[[ DATASET RECORDS, beginning ]]

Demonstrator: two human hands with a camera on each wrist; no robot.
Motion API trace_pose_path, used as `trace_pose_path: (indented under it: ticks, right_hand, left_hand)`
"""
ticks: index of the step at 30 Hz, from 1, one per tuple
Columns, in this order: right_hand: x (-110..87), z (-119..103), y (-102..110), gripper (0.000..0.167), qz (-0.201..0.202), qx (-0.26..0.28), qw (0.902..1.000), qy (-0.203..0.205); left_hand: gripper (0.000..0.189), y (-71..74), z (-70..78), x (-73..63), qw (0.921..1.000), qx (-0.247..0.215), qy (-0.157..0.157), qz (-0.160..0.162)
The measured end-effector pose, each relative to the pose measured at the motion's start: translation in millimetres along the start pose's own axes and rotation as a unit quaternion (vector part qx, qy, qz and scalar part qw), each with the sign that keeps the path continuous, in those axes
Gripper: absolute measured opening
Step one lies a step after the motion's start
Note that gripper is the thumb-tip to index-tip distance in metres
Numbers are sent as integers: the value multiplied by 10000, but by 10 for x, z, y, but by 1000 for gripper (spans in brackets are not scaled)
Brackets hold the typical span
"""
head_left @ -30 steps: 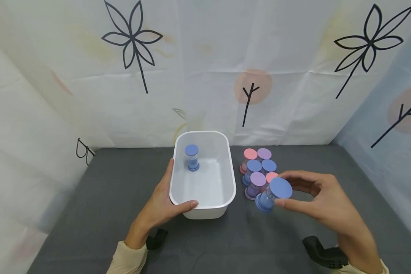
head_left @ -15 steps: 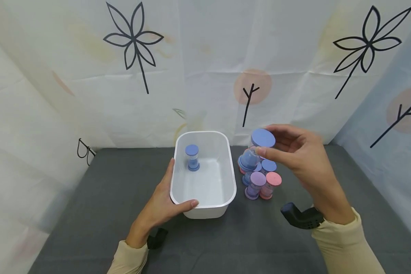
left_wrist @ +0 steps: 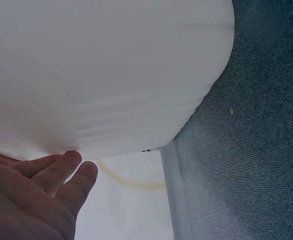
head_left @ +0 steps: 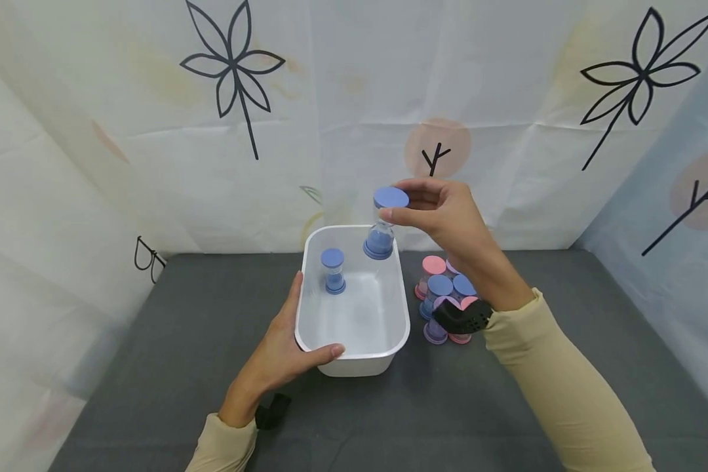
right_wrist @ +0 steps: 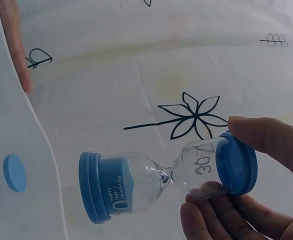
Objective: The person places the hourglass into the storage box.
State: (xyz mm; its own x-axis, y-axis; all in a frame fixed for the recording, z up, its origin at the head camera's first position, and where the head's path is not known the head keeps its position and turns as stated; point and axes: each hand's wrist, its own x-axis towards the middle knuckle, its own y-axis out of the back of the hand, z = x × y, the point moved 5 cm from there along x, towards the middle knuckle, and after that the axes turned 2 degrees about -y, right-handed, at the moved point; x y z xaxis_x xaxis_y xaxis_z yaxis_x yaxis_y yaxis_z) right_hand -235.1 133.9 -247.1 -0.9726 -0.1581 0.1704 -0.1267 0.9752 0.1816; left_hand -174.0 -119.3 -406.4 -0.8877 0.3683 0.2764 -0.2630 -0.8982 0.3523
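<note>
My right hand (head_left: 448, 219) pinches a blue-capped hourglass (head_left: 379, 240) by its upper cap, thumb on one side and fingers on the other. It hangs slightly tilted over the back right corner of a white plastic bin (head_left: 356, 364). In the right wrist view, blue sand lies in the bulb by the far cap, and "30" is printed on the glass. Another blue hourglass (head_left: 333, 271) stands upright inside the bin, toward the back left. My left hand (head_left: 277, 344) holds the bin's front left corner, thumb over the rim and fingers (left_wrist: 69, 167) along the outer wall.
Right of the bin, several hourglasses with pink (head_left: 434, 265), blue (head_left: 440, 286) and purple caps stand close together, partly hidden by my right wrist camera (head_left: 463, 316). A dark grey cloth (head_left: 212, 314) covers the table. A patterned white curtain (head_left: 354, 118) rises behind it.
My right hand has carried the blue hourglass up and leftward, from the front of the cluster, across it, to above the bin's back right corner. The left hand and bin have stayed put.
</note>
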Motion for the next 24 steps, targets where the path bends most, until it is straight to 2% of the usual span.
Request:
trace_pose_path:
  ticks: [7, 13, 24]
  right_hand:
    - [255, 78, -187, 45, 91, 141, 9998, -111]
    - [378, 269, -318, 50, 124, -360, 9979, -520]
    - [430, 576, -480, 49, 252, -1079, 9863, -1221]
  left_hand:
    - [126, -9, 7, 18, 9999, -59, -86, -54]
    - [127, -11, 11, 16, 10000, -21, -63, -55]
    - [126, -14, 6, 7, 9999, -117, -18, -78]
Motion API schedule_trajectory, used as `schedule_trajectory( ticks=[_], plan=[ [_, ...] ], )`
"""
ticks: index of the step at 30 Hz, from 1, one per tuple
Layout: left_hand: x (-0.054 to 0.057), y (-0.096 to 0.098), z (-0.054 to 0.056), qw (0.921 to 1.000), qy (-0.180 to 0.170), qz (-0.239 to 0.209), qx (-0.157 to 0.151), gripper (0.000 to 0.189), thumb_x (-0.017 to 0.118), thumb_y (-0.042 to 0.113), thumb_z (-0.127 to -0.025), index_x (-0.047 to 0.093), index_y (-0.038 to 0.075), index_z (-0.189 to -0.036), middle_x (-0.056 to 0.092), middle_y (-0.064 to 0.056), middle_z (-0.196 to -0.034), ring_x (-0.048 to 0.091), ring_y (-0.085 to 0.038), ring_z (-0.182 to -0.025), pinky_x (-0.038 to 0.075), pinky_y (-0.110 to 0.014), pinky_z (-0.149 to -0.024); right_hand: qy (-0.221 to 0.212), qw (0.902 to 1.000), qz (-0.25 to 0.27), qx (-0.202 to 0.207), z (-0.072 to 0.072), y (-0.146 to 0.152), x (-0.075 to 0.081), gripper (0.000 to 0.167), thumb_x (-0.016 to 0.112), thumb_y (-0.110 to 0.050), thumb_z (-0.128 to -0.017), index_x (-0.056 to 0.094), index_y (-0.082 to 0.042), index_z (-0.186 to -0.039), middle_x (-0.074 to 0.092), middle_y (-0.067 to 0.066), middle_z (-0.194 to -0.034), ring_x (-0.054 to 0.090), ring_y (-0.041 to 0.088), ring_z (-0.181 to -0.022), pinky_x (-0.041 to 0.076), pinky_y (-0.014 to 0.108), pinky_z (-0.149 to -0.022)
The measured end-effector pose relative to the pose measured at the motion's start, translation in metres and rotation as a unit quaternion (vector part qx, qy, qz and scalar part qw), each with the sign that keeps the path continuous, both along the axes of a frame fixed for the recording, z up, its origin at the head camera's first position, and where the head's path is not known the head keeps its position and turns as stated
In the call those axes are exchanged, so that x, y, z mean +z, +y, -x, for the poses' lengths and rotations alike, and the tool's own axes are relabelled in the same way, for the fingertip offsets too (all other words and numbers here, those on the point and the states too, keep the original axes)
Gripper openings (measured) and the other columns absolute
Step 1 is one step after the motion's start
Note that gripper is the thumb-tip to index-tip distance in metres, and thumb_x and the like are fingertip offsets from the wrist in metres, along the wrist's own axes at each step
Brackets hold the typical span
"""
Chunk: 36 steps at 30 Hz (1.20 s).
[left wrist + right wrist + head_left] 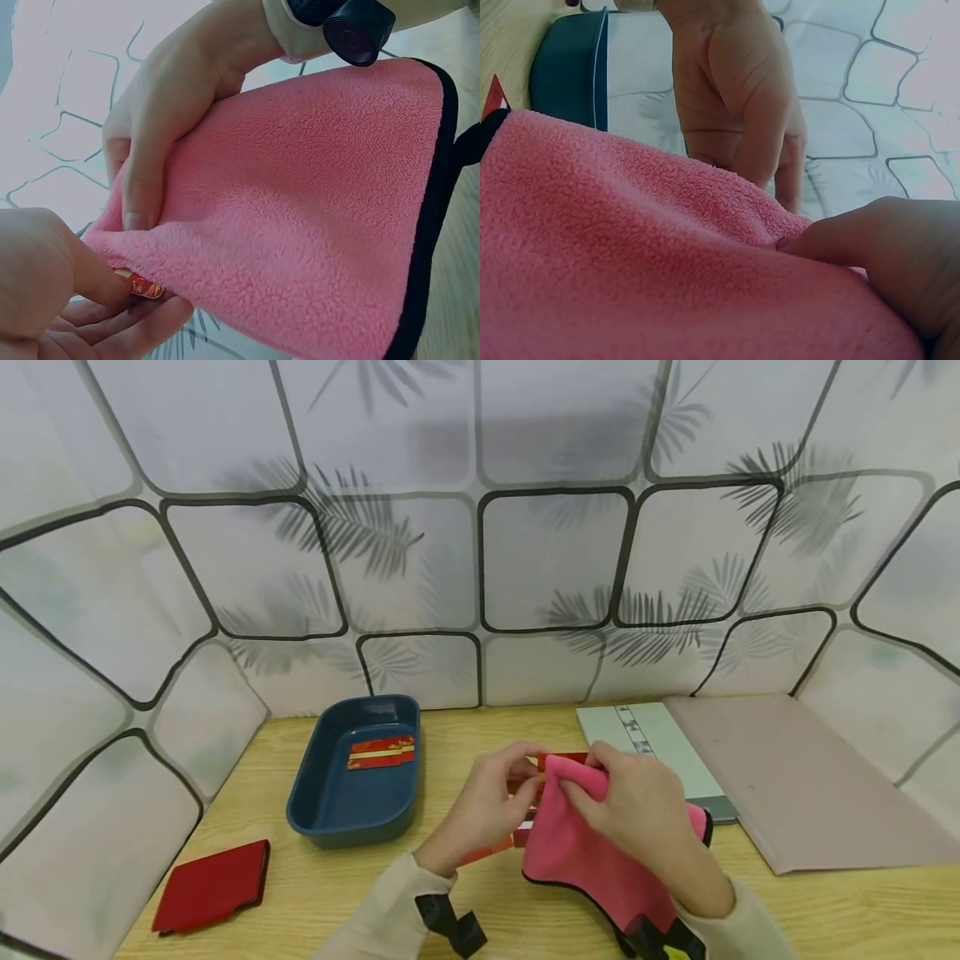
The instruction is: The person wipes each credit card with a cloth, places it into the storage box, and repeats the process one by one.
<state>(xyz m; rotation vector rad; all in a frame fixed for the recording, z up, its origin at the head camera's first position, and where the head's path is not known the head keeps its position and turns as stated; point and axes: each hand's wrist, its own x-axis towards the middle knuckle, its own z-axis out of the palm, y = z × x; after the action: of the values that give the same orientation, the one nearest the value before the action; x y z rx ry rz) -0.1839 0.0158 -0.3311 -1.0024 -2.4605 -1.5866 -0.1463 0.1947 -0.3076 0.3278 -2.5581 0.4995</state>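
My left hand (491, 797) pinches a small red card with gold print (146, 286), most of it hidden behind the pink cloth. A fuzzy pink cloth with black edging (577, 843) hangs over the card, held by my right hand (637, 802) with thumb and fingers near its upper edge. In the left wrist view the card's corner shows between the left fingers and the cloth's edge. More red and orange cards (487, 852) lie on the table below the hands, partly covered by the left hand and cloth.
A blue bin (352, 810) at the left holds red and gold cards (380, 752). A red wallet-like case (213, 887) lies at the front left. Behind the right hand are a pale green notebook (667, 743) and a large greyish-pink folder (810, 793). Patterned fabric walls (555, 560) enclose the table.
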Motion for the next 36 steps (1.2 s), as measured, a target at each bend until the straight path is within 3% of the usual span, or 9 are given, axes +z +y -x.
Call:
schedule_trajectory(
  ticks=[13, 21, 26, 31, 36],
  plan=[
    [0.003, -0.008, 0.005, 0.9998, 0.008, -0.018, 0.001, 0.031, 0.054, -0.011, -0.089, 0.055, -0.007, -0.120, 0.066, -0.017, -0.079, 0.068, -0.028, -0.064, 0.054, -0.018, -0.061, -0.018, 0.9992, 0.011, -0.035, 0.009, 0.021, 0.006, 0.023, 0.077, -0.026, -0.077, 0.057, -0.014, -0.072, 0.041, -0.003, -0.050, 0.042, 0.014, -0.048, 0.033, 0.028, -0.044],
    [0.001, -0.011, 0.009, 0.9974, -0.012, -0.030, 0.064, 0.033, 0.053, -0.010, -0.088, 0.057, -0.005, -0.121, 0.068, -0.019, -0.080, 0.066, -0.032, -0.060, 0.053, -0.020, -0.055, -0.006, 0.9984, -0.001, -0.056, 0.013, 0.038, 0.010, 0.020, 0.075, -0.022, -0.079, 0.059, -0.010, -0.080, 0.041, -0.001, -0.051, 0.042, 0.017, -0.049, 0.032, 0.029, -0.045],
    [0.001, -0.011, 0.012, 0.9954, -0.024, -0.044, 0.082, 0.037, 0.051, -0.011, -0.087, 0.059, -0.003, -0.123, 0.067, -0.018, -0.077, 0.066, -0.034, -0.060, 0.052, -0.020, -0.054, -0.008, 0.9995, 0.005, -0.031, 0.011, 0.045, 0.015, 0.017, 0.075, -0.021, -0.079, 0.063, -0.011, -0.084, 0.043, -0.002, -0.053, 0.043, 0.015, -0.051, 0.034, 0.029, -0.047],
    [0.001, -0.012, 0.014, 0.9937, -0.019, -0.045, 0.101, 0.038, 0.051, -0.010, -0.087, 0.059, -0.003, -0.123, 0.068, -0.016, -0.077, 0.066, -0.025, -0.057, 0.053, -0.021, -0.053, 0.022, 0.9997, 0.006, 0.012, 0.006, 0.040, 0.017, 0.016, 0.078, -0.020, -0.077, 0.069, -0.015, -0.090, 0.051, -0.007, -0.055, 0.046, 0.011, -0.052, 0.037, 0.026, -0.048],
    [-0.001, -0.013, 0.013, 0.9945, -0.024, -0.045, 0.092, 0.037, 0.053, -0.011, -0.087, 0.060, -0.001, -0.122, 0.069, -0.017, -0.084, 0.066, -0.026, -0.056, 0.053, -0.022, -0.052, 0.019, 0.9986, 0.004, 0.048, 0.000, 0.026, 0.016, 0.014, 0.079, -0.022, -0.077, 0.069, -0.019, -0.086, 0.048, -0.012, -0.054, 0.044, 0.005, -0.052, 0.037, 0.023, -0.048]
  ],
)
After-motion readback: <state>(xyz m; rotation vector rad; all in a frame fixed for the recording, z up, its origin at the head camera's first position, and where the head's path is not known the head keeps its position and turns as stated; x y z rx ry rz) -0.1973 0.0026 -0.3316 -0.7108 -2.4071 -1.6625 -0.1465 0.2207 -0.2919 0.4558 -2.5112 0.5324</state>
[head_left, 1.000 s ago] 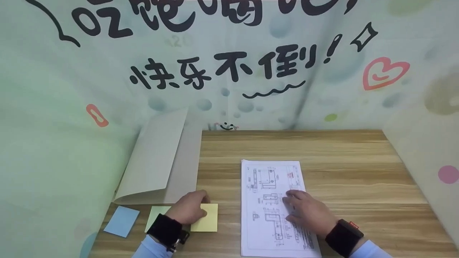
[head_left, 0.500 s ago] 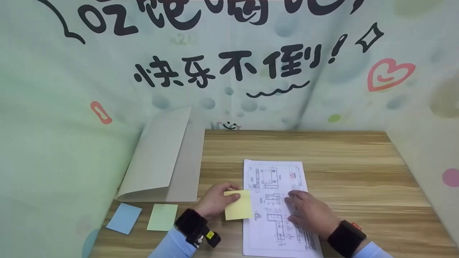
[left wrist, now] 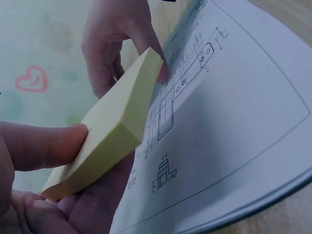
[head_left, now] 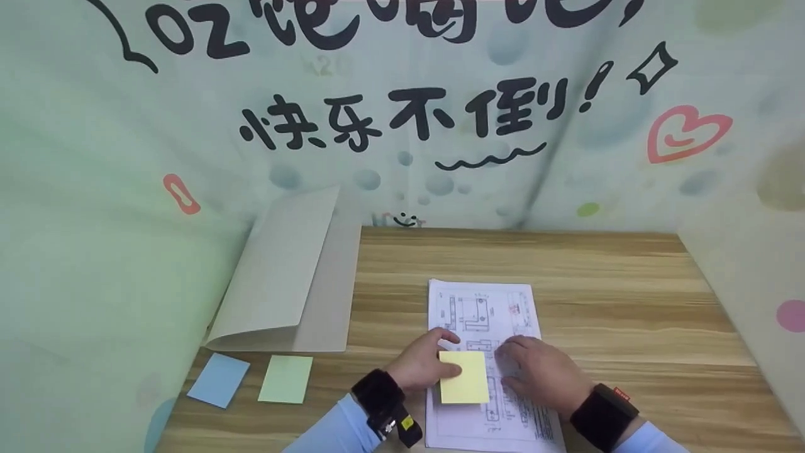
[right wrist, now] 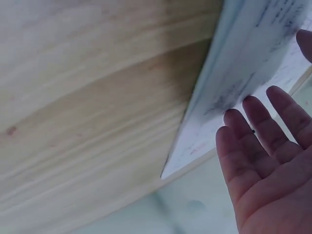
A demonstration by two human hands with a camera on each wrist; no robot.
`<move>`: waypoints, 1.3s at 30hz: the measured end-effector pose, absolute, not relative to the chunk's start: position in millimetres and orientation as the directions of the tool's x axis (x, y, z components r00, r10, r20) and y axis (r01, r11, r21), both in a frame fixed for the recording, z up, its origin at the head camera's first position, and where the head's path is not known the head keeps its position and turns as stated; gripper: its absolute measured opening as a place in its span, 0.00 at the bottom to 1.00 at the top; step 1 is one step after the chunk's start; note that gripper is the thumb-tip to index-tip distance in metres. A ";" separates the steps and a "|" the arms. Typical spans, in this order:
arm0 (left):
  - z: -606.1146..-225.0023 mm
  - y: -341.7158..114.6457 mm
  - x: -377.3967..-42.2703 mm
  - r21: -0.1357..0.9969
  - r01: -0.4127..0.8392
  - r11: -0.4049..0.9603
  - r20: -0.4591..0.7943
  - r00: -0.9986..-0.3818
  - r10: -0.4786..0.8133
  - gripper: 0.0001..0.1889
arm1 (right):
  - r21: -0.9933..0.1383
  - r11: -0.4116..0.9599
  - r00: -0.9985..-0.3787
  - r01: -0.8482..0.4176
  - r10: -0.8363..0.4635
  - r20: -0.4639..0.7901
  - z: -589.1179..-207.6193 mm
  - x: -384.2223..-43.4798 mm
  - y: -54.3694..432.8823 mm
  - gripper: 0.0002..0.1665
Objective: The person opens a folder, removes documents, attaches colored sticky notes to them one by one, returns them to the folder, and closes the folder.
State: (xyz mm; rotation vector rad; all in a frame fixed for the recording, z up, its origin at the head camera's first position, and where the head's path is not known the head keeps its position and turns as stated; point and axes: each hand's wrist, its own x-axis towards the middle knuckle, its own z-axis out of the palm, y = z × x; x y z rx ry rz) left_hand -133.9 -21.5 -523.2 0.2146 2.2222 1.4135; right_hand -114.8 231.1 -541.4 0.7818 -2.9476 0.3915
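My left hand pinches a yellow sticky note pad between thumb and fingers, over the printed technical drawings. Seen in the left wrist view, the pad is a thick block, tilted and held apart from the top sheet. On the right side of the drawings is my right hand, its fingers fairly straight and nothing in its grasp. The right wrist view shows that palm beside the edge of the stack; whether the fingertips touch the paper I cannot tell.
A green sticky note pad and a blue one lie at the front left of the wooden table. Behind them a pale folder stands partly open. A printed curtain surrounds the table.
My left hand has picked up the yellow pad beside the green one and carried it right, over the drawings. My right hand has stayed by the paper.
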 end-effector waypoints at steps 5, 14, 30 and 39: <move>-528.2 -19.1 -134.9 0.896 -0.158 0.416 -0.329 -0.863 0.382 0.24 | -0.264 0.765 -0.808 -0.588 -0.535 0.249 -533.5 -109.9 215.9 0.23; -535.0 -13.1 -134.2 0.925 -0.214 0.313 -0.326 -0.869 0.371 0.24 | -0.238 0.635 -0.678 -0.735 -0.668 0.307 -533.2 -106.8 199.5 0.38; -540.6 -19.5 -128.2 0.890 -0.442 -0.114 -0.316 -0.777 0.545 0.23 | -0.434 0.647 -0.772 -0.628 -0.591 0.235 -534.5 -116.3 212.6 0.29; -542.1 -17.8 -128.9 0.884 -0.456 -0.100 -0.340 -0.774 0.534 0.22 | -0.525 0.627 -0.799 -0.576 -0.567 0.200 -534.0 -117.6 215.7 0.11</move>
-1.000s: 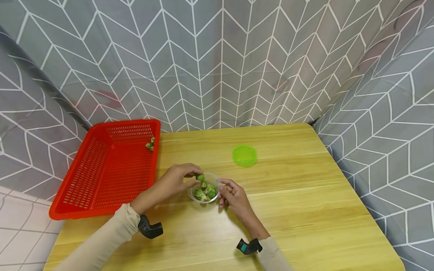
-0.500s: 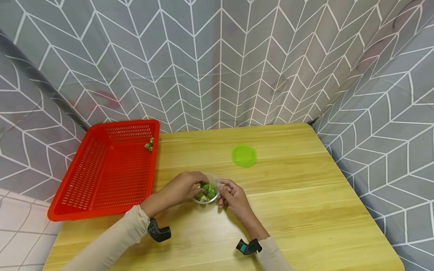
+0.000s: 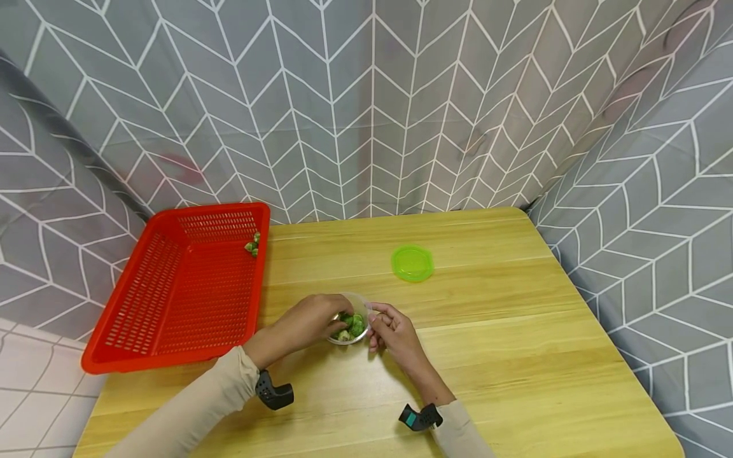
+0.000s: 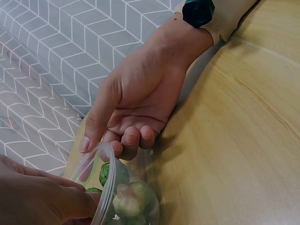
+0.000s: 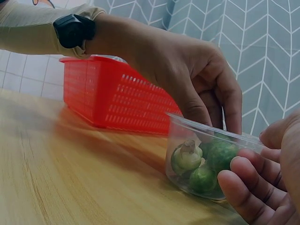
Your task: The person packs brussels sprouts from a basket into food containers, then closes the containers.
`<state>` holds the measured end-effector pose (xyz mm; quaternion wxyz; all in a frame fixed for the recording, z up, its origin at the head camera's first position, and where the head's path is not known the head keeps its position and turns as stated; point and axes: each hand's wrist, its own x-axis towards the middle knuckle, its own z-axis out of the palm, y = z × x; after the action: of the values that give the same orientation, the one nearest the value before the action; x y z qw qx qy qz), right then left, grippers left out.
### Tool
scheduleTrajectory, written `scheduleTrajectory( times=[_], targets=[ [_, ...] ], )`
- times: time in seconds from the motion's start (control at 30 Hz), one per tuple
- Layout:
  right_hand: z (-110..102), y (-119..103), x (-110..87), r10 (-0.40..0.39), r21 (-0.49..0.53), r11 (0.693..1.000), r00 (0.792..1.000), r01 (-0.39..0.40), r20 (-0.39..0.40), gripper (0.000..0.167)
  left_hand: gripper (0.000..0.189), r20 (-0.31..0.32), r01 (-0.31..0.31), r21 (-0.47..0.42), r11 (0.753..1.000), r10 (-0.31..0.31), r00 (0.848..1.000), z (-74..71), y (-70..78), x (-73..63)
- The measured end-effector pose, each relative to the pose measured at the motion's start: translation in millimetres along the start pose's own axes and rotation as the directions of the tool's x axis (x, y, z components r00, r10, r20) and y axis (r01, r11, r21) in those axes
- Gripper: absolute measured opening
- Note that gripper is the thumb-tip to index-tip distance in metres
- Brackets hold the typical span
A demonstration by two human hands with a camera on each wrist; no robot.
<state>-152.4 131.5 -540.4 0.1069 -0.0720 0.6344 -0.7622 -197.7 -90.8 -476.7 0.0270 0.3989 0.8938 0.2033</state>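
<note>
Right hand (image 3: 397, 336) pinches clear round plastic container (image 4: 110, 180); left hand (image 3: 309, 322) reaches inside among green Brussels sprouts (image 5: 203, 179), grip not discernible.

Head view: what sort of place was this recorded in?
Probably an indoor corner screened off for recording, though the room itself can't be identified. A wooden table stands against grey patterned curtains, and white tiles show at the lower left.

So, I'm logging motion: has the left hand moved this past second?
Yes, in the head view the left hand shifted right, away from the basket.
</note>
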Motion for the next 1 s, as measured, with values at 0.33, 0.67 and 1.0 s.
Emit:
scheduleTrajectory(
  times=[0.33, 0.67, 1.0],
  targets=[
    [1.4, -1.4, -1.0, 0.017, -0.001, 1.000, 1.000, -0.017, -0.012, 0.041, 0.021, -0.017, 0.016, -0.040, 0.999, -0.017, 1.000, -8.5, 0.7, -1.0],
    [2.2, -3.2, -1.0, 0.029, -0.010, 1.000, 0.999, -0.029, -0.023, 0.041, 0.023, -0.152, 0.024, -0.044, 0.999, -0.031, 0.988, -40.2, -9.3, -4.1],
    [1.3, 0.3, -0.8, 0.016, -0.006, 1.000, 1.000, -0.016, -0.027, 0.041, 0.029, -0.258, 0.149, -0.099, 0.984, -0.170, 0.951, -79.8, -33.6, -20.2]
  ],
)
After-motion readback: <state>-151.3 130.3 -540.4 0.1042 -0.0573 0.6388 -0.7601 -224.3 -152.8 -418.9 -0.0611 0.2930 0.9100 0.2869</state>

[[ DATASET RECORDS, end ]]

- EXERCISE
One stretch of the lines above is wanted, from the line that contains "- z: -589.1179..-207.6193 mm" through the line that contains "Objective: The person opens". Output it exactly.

- TASK RESULT
  - z: -589.1179..-207.6193 mm
  - x: -384.2223..-43.4798 mm
  - y: -54.3694..432.8823 mm
  - gripper: 0.0002..0.1665
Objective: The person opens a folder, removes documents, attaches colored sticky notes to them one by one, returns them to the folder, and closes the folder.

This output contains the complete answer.